Despite the rhetoric of runaway spending, projections of long-term primary spending have decreased, but projections of long-term revenues have decreased vastly more. The United States does not have a high-spending problem; it has a low-tax problem.
It is tax cuts that have caused the dramatic increase in primary deficit projections.
These changes led to a significantly more regressive tax code than existed before the Bush tax cuts were enacted, and one that brought in vastly less revenue.

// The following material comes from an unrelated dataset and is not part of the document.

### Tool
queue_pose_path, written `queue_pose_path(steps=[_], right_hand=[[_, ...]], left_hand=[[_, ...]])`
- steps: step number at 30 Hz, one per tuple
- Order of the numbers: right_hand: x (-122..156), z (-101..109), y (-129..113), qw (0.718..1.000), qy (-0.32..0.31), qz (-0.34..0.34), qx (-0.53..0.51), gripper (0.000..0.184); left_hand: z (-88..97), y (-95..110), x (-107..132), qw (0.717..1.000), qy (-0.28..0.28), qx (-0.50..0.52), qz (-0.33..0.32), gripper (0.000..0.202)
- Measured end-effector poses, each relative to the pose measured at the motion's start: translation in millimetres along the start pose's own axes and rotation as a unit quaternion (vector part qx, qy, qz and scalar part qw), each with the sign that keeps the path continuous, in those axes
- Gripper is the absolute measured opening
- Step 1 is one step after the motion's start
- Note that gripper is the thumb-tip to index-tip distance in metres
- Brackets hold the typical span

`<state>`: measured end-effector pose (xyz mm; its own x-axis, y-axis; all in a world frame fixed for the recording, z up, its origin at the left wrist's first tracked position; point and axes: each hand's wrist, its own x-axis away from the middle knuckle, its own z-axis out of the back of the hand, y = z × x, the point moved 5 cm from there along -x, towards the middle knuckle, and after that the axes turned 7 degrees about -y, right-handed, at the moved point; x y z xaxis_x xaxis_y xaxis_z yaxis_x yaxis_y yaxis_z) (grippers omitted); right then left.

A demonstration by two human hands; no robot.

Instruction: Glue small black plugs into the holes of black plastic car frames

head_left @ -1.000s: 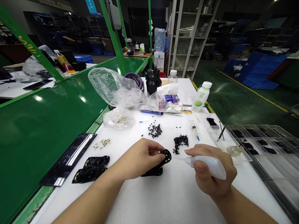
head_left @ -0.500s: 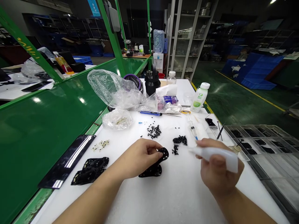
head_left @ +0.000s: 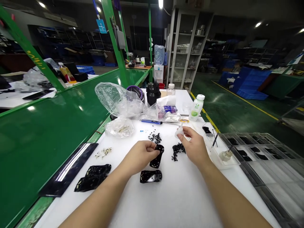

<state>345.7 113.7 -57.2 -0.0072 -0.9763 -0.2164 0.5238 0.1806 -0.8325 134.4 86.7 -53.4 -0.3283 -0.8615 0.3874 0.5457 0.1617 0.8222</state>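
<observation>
While the left hand (head_left: 140,155) curls over its far end, a black perforated plastic frame (head_left: 156,161) lies near the middle of the white table (head_left: 180,199). Its long axis runs slantwise, with the near end toward the person's centre and the far end up and to the right. The left grip is closed, thumb and fingers pinching that far end, a hold that seems to steady the frame and leave its face open. The near end appears to sit on the table; whether the far end is raised is hard to tell.

The right hand (head_left: 194,144) hangs apart from the frame, its grip pinched on a small crumpled white translucent scrap (head_left: 180,133), material unclear. Below that hand lies a loose heap of small black pieces (head_left: 177,151), within easy reach of the frame. A second black perforated frame (head_left: 150,176) lies flat just nearer the person, long axis crosswise. Two more black frames (head_left: 92,178) sit further left, beside a glossy black panel (head_left: 68,169). Another scatter of small black pieces (head_left: 155,137) lies beyond the hands, near a blue-handled knife (head_left: 148,121).
</observation>
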Motion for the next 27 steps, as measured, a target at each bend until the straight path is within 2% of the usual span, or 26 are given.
queue_pose_path(steps=[3,10,14,20,27], right_hand=[[-4,-4,2,0.997,-0.013,-0.004,0.073,0.036],[-8,8,11,0.986,0.001,-0.037,0.163,0.030],[-8,4,8,0.978,-0.019,-0.041,0.204,0.026],[-6,-5,5,0.976,-0.044,-0.028,0.210,0.025],[-6,-16,5,0.984,-0.083,0.001,0.159,0.027]], left_hand=[[1.4,-4,-2,0.999,0.016,0.028,-0.016,0.035],[3.4,-5,-1,0.998,0.039,0.053,-0.026,0.036],[3.1,-6,-3,0.998,0.043,0.045,-0.022,0.036],[-1.3,-6,-4,0.999,0.029,0.038,-0.025,0.037],[-2.5,-5,-4,0.999,0.028,0.032,-0.020,0.036]])
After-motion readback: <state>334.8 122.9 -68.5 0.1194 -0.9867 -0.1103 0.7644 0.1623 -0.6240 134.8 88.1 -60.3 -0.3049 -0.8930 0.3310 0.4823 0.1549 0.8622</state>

The 2017 changes also largely benefited the wealthy, once again making the U.S. tax code significantly more regressive.27
Taken together, the Bush tax cuts, their bipartisan extensions, and the Trump tax cuts, have cost $10 trillion since their creation and are responsible for 57 percent of the increase in the debt ratio since then.
Conclusion
A series of massive, permanent tax cuts have created large federal budget primary shortfalls and continue to exert upward pressure on the debt ratio. In other words, the current fiscal gap—the growing debt as a percentage of the economy—stems from legislation that cut taxes, disproportionately for the very rich. While it is true that the Great Recession and legislation to fight it, along with the costs of responding to the health and economic effects of COVID-19, pushed the level of debt higher, these costs were temporary and did not change the trajectory of the debt ratio. If Congress wants to decrease deficits, it should look first toward reversing tax cuts that largely benefited the wealthy, which were responsible for the United States’ current fiscal outlook.
The American Progress.org report also looks at Reagan’s substantial contribution to our rising federal deficits, and the Clinton effort to claw back some of that lost revenue (about 50%). It is well worth the read.
The Republican insistence on only focusing on spending cuts, completely ignores what is really driving the federal defects higher: The Republicans’ Tax Cuts for the Wealthy.
Republicans’ bad faith behavior shows beyond any doubt that they only represent the interests of their billionare donors, and giant corporations.